3. Drivers and structural dynamics

Several forces are reshaping the system at once. The first is the reappraisal of MDB balance sheets. The 2022 G20-commissioned review of Capital Adequacy Frameworks concluded that the MDBs had been managing their balance sheets conservatively relative to their actual risk, and recommended measures — recalibrating capital-adequacy ratios, giving analytical weight to callable capital, expanding risk transfer to reinsurers and other MDBs, and instruments such as hybrid capital — that could expand lending capacity substantially without new paid-in capital. Our estimate, consistent with the range in the official review and subsequent disclosures, is that full implementation could add on the order of US$300–400 billion in cumulative headroom over roughly a decade. This is meaningful but not decisive relative to the gap, and adoption has been incremental because it interacts with the banks' triple-A credit ratings, which shareholders are reluctant to jeopardise.
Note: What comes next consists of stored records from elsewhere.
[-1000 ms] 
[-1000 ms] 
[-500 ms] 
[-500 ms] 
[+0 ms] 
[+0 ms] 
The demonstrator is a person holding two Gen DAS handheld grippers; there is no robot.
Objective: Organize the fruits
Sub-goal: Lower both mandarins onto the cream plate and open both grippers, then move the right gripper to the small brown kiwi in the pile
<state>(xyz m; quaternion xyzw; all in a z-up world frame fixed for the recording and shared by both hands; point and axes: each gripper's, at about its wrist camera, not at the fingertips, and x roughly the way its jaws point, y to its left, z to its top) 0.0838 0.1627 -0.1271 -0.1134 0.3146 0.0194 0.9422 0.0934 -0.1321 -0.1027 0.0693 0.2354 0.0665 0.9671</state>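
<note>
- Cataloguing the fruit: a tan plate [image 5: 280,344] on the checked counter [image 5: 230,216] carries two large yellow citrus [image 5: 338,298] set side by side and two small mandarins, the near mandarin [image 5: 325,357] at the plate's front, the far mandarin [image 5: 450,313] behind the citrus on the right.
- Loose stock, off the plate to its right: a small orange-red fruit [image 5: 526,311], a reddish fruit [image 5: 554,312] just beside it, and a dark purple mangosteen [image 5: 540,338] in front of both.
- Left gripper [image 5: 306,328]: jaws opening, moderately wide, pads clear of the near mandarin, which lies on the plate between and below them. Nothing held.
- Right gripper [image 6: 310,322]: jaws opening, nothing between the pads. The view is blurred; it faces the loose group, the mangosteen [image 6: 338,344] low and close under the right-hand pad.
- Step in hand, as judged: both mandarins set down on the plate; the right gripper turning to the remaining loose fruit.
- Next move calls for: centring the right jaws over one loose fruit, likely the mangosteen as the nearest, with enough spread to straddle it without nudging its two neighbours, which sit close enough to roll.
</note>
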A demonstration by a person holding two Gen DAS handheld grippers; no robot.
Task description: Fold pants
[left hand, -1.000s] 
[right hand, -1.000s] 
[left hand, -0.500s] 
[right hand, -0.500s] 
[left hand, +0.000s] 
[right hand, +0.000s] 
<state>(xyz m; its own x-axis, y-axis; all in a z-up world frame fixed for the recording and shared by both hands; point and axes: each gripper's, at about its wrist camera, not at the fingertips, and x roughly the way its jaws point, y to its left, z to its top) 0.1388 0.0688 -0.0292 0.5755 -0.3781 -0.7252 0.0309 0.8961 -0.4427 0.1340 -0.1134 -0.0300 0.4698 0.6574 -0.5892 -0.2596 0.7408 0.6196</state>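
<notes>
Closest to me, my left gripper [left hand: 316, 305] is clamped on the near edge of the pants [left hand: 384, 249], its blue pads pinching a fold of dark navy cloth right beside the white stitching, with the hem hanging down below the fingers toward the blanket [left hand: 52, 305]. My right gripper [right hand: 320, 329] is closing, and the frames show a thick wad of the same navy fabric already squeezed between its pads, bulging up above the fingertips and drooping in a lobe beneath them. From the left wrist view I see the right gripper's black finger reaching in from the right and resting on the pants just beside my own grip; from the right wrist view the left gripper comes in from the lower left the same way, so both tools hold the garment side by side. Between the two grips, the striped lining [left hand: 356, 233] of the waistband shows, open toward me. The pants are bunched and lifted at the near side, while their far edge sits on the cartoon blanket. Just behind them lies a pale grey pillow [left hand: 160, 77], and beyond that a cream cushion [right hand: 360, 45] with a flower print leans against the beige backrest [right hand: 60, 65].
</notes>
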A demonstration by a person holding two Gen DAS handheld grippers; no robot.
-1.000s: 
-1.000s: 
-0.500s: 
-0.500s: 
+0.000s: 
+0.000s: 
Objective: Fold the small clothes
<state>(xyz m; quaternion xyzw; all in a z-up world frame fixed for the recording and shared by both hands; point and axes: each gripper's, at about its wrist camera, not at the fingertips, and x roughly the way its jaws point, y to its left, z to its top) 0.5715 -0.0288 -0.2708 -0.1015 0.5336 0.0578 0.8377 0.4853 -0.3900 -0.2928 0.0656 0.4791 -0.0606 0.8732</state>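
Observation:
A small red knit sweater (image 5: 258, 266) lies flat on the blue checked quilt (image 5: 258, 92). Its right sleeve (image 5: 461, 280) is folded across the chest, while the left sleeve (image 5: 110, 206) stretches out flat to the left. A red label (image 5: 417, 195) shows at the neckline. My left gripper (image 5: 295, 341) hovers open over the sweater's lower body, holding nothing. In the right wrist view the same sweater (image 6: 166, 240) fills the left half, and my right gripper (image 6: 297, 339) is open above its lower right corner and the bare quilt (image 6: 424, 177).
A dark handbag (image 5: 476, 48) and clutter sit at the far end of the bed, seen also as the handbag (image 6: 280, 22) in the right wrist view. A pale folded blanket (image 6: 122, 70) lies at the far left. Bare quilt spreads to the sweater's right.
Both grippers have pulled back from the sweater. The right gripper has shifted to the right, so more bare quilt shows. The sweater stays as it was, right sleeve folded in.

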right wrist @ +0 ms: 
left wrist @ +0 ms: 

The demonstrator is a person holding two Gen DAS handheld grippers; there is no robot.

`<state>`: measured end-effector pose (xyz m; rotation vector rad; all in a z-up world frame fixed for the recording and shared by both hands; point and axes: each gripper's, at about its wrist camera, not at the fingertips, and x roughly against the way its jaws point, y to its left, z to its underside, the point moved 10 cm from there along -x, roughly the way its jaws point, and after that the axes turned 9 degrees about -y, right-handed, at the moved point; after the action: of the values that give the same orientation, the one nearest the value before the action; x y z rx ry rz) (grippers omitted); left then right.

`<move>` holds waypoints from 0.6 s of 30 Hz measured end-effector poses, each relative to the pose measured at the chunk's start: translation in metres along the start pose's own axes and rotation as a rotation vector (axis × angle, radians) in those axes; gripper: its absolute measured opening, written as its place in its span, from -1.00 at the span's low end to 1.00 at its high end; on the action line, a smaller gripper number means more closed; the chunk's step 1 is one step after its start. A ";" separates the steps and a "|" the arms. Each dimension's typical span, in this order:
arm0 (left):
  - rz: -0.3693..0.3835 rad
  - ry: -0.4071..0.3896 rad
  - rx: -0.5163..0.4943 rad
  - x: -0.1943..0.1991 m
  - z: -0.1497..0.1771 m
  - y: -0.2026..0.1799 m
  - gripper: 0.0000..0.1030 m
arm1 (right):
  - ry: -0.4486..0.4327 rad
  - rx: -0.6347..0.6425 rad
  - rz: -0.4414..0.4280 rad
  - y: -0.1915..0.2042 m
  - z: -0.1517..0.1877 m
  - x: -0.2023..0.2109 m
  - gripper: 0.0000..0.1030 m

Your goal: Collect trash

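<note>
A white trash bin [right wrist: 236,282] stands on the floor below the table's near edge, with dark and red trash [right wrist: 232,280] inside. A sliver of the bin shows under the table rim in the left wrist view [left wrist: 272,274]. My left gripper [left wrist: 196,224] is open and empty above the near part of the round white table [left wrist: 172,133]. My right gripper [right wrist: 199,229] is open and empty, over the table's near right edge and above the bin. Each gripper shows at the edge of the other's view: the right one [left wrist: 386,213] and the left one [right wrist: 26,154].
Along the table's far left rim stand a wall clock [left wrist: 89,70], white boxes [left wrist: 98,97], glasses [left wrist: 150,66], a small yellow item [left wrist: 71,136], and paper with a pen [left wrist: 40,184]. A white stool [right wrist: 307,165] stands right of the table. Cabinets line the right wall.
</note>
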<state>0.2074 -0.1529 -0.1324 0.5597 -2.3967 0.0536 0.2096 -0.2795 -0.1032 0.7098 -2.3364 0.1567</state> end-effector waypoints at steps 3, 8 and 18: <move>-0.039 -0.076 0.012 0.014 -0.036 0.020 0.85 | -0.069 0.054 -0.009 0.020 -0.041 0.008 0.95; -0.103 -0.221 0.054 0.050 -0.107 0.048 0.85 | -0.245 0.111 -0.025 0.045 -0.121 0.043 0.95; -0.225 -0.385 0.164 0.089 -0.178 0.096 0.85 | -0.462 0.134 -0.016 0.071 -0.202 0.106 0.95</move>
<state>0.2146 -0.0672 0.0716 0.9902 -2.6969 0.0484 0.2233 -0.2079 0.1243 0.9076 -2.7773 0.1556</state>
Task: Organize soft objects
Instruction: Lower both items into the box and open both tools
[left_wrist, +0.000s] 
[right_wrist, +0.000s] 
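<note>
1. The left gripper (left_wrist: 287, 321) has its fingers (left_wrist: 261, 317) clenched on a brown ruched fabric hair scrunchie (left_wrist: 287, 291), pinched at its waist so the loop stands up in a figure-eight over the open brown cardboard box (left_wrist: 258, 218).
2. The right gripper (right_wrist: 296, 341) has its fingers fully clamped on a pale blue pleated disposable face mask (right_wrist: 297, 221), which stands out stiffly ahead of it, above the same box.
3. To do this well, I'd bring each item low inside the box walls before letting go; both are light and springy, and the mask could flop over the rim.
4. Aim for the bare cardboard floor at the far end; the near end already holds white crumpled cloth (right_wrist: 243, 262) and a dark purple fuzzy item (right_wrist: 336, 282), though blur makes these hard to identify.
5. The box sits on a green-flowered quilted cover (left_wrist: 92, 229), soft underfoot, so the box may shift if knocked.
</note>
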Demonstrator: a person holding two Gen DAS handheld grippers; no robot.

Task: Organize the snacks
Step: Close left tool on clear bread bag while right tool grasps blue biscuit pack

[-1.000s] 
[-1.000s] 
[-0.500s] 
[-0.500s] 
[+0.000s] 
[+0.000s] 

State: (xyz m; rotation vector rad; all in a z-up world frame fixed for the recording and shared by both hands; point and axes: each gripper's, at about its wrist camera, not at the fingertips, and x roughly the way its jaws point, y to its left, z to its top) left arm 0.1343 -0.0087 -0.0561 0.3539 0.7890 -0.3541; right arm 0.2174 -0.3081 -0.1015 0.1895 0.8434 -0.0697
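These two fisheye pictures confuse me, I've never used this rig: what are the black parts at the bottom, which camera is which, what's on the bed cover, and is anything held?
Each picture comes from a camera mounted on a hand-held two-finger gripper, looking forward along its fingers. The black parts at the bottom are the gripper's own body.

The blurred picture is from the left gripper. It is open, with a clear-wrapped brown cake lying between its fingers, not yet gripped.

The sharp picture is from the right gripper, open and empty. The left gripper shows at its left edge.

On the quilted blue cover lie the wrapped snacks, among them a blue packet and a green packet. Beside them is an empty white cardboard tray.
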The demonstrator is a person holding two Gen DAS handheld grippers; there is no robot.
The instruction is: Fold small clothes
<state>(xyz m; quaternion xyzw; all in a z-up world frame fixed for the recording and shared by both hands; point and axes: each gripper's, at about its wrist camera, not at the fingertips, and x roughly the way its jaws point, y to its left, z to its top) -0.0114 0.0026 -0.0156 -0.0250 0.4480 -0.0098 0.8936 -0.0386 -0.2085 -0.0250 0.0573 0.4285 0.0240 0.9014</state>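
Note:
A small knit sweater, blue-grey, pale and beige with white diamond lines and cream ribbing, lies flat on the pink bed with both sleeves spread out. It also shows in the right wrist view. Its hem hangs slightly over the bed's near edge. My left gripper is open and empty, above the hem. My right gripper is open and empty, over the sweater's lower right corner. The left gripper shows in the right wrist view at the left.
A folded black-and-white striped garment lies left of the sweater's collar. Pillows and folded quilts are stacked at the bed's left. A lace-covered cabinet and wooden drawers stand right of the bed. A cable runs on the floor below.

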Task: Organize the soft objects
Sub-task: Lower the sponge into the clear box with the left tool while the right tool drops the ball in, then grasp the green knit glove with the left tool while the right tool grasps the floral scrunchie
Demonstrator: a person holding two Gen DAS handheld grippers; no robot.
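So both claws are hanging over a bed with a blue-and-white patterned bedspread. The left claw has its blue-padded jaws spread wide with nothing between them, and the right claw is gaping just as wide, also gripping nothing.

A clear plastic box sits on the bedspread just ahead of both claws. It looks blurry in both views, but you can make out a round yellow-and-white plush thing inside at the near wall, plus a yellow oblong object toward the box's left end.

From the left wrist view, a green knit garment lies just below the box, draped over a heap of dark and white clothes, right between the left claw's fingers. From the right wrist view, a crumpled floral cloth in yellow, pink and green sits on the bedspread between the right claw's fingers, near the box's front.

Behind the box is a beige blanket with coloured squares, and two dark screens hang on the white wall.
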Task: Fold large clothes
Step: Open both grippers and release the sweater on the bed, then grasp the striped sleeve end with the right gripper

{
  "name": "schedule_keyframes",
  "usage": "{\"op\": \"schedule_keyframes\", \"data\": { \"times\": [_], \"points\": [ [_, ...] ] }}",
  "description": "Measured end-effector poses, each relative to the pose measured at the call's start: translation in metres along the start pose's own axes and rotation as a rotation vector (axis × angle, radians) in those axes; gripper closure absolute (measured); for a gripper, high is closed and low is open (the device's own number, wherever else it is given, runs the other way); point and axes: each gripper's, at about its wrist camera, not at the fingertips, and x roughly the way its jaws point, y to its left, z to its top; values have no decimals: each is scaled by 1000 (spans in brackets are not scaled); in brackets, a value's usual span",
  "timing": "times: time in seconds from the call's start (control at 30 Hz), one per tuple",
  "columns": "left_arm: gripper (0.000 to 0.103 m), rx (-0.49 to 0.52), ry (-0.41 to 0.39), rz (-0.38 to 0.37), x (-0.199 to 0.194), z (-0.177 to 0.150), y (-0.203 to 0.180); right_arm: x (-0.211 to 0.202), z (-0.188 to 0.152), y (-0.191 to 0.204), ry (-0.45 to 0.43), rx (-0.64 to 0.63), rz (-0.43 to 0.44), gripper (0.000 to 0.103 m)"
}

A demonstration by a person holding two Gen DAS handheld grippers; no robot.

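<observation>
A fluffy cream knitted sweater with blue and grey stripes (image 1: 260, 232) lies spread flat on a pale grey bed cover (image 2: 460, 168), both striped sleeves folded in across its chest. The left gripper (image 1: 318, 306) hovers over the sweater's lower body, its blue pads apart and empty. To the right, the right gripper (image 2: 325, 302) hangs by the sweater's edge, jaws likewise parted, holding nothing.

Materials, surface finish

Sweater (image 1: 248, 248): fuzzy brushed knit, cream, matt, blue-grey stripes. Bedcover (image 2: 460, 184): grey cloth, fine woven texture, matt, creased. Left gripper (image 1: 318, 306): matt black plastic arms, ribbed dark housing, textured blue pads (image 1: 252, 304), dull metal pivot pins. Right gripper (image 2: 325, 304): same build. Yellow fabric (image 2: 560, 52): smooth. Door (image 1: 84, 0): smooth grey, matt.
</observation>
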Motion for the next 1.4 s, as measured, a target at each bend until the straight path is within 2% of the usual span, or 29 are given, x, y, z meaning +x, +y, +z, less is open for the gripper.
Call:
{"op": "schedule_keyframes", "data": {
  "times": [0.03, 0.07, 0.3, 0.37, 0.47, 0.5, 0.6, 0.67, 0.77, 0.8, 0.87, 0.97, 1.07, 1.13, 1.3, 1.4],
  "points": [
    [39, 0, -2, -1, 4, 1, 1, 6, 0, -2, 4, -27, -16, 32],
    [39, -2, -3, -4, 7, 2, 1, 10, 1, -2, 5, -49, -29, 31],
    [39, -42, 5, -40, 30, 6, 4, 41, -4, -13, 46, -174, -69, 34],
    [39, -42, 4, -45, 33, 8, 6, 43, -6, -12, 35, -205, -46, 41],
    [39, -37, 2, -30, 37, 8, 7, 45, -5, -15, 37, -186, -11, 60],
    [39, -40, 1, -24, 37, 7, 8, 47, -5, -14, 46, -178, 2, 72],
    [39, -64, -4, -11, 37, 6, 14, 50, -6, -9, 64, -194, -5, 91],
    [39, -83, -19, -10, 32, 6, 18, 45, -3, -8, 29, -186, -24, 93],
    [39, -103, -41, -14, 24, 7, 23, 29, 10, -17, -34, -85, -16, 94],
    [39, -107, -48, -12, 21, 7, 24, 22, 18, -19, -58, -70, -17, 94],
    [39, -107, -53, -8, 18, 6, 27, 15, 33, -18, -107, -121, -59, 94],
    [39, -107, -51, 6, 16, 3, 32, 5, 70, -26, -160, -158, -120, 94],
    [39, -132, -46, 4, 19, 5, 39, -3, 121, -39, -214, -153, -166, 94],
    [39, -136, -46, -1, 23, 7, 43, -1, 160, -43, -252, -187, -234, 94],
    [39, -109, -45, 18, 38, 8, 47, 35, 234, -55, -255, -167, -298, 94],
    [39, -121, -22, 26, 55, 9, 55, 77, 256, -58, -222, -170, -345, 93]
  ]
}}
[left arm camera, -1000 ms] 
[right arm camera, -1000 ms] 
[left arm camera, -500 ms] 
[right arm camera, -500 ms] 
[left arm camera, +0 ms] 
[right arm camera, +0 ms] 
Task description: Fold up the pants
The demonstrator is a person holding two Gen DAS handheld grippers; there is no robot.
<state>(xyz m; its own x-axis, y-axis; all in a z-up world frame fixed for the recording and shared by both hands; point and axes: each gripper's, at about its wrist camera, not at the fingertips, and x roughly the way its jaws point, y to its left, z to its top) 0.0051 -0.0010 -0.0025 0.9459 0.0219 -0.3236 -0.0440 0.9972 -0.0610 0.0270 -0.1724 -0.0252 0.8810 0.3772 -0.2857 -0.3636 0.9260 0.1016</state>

The second driver is the climate-development nexus. Adaptation and clean-energy investment needs run to hundreds of billions of dollars a year, concentrated in exactly the economies with the least fiscal space and the highest cost of capital. This has pulled the MDBs and DFIs toward instruments designed to make climate projects financeable — guarantees, first-loss tranches, currency-hedging facilities — and toward a mandate debate about whether the banks should price and reward global public goods (emissions reductions, pandemic preparedness) that a single sovereign borrower has little incentive to fund. The Bridgetown Initiative and the 2023 Summit for a New Global Financing Pact in Paris crystallised these ideas, including automatic debt-service suspension in disasters and expanded use of the IMF's Special Drawing Rights (SDRs).

The third driver is monetary and macro-financial. The post-2022 rate environment reset the arithmetic of emerging-market debt: sovereigns that issued Eurobonds in the low-rate 2010s faced refinancing at far higher yields or lost market access entirely, and currency depreciation against a strong dollar raised the local-currency burden of foreign-currency debt. Even as global rates ease from their peak, the term premium demanded of frontier issuers remains elevated, and the "original sin" of borrowing in foreign currency continues to transmit global financial conditions directly into domestic fiscal stress.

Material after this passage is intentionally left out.